In fact, I’d propose that the P in CPA might more accurately be changed to Peripheral, as in Continuous Peripheral Attention. That seems to me how we live most of the time, even when we’re unplugged. (All at once sensing faces, air currents, light sources, soundscapes, memories, hopes, destinations, calculations, companions, desires, aches and pains, etc.) And I don’t see that our wide-spectrum awareness need necessarily interfere with our narrowband focus either. As an improvising musician I’m always trying to balance my focused and diffused awarenesses when I play within an ensemble. It’s a technique. A sophisticated dialogical skill. Maybe such a skill has to be mastered to maximize the soulful usefulness of connected culture, like the competing Yin and Yang energies in Tai Chi, or the Jungian anima and animus energies.

Maybe our (I say our because I believe this holds true for the vast majority of the readership of this list) resistance to CPA stems from our collective allegiance to literacy, a profound attention-focusing technology that unlike aural/oral or digital networked communication requires that peripheral attention streams be extinguished to be effective. When there’s lots of noise we find it hard to read or write meaningful texts, and that makes us nervous. We ‘blank’. (Supposedly, tho I don’t really believe in techno-blanking, at least not as something significantly different from all the other forms of ’spacing out’ we know and love/hate)

But our conflicted experiences as literate emigrants to the datasphere don’t really matter here anyway.

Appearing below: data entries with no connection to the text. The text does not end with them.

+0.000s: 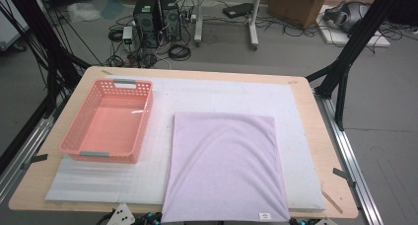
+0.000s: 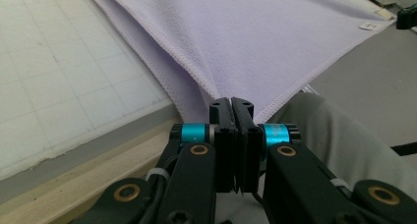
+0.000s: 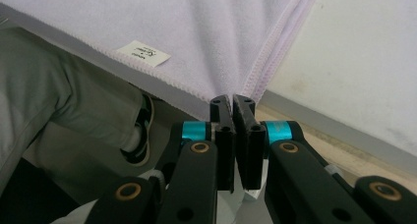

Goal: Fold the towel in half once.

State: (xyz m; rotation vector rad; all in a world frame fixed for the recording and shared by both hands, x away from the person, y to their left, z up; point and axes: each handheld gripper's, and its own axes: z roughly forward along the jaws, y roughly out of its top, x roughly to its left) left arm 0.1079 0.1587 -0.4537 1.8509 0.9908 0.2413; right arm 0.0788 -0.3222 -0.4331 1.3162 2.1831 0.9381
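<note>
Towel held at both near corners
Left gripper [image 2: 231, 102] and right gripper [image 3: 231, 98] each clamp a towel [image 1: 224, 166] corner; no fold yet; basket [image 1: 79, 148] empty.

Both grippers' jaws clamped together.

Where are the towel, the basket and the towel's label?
towel [image 1: 224, 166]: high view, middle of the cloth.
basket [image 1: 78, 125]: high view, left wall.
label [image 3: 143, 53]: right gripper view, centre of the tag.
</note>
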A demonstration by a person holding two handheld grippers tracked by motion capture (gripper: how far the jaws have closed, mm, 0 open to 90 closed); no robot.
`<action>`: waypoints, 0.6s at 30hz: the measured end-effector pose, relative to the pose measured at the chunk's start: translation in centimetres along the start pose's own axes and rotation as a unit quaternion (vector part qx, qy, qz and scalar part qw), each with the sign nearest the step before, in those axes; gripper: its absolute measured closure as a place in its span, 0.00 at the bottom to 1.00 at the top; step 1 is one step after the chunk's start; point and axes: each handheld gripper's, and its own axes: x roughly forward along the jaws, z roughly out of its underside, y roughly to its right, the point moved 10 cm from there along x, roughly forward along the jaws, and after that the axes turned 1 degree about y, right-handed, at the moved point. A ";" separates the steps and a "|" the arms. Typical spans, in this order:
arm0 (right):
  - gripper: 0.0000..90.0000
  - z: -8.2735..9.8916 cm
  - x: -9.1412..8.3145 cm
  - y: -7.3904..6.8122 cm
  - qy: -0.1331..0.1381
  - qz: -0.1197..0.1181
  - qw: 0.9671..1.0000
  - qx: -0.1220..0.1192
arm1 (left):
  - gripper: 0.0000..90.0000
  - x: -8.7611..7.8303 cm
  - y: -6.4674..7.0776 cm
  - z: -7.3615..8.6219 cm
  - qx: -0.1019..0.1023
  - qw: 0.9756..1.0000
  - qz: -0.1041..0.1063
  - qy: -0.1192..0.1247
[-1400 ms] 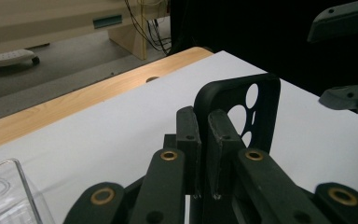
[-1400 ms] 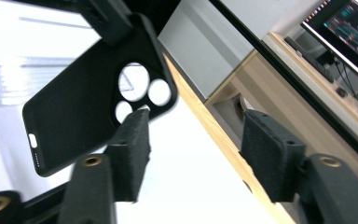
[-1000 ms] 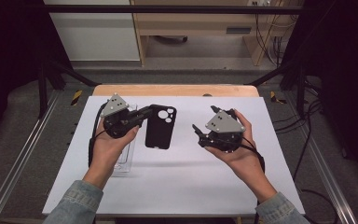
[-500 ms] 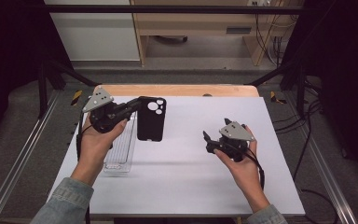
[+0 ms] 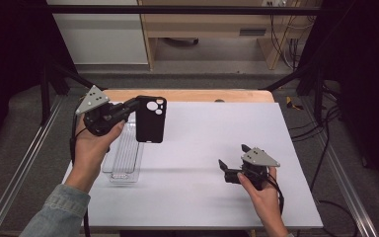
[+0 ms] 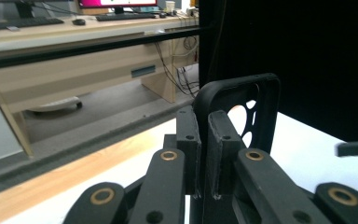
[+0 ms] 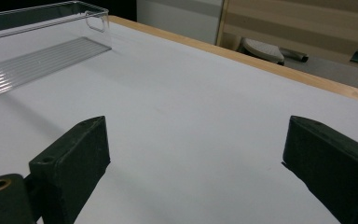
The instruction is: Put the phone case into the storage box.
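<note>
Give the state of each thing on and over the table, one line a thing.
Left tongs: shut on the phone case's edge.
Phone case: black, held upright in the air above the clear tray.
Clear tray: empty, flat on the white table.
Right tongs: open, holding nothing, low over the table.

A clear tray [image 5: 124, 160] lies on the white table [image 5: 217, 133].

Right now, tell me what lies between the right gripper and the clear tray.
Nothing: in the high view the white table runs bare from the right gripper to the clear tray. The right gripper view shows likewise.
</note>
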 end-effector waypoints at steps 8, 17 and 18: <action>0.07 1.3 -1.8 1.7 0.033 0.020 0.999 0.018 | 0.93 -0.3 -2.1 -0.6 -0.007 1.000 -0.017 0.005; 0.06 2.6 -3.3 2.5 0.073 0.051 0.996 0.030 | 0.93 -0.6 -4.1 -1.2 -0.016 0.999 -0.036 0.015; 0.06 2.5 -3.5 2.5 0.077 0.050 0.995 0.029 | 0.93 -0.6 -4.3 -1.1 -0.019 0.999 -0.037 0.016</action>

What matters is that there is a generation of kids out there for whom reading long texts is weird, for whom writing long texts is weird, for whom literate-style one-way communication that eliminates peripheral streams is downright freaky. That’s why I’d like to think that continuous peripheral attention is a more accurate description than continuous partial attention, because the former allows for the possibility of a focused stream within that peripheral awareness, of a constructive managing of flow that transcends superficiality and/or chaos. And thus it suggests to me – in my more optimistic moments anyway – that the kids having sixteen conversations at once might be leading somewhere I’d be like to go.

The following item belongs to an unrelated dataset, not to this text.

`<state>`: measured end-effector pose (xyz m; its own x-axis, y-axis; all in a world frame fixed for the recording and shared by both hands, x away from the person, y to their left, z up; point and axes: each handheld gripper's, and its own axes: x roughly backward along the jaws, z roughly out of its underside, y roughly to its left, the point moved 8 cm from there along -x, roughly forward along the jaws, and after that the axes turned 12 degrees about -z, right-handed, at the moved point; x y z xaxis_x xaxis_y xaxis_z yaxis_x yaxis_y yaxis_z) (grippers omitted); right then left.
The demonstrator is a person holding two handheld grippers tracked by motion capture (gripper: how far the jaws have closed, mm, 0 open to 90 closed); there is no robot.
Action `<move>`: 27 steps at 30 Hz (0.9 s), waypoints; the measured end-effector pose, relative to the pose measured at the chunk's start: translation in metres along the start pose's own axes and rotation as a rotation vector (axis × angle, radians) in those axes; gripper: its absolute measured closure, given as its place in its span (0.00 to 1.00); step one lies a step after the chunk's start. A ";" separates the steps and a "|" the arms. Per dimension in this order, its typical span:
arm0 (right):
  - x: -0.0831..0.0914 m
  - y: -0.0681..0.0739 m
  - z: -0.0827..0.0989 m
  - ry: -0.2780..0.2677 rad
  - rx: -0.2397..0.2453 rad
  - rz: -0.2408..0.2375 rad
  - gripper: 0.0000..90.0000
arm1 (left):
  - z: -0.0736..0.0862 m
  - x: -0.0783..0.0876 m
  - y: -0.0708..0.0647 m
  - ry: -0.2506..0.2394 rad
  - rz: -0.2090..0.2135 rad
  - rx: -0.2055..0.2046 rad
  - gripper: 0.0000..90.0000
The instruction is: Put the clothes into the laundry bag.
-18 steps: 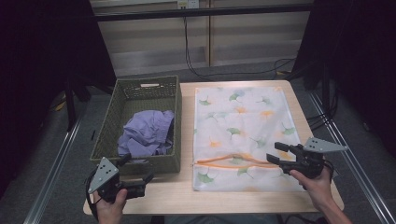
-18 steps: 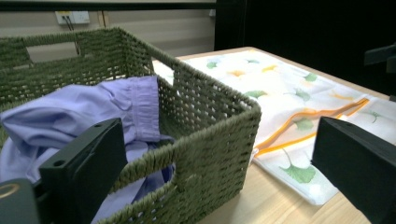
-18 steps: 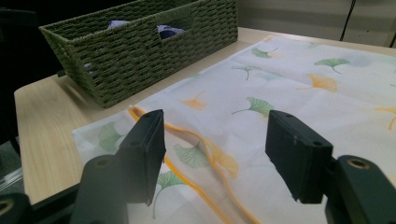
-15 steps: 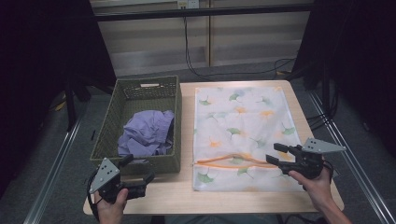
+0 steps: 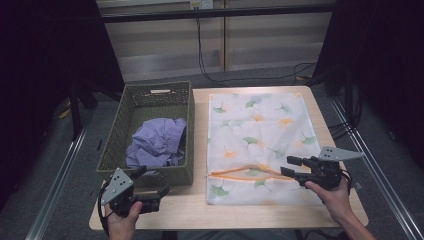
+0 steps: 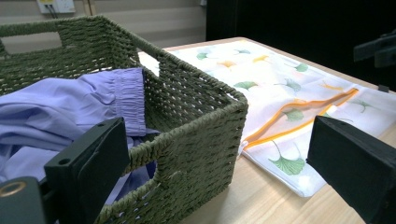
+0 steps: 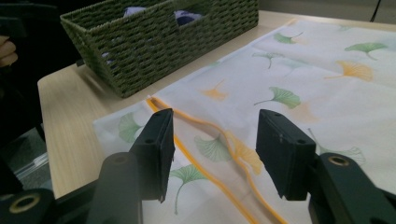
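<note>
— Where do you stand? Your right tongs [image 5: 292, 167] hang spread over the orange zipper [image 5: 245, 174] of the ginkgo-print mesh laundry bag [image 5: 257, 135], flat on the worktop [image 5: 190, 210]; nothing pinched.

— What's left? Everything, by the look of it: the lilac garment [image 5: 155, 142] lies in the wicker basket [image 5: 150, 102], your left tongs [image 5: 150, 182] spread and empty at its near corner.
</note>
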<state>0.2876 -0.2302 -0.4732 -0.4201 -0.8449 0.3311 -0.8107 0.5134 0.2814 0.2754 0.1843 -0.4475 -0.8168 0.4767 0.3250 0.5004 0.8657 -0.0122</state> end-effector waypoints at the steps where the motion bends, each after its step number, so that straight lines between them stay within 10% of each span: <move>1: -0.003 0.000 0.002 0.028 0.000 0.003 0.60 | 0.001 0.000 0.001 0.008 -0.012 -0.007 0.06; 14: -0.039 0.009 0.003 0.157 -0.013 -0.118 0.67 | 0.004 0.004 0.000 0.022 -0.016 -0.028 0.09; 27: -0.070 -0.007 -0.015 0.201 0.001 -0.091 0.67 | 0.003 0.004 0.003 0.004 -0.030 -0.037 0.09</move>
<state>0.3285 -0.1721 -0.4847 -0.2558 -0.8406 0.4774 -0.8419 0.4364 0.3173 0.2727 0.1898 -0.4491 -0.8305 0.4500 0.3282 0.4861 0.8733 0.0326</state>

4 Responses to “Continuous Partial Attention”

  1. Brett Tackaberry

    Hi John, Nice post. Here is some further reading that gives some context:

    http://www.schulzeandwebb.com/2005/cpa/

    http://continuouspartialattention.jot.com/WikiHome

    http://tangible.media.mit.edu/projects/ambientroom/

    http://www.boxesandarrows.com/view/ambient_signifi

  2. John

    Hey Brett, great links!

    I was especially interested to note that the three actual projects documented in them all use non-literate interfaces to constructively engage Continuous Peripheral Attention. Very cool stuff.

    Thanks
    j

  3. Brett Tackaberry

    Maybe such technologies will finally free us from blasted monitors, keyboards and mouses. Despite all of the advancements we see daily, we still use a keyboard layout devised in the 1860s.

  4. Michael O'Connor Clarke

    Curious serendipity. If only I was able to spare more than the odd, fleeting moment of partial/peripheral attention to that list, I might have noticed your presence on it. I’ve also been an avid reader and committed lurker on the IDC list for a while now - cowed into silence in the presence of so many great minds. Nice to know you’re out there too.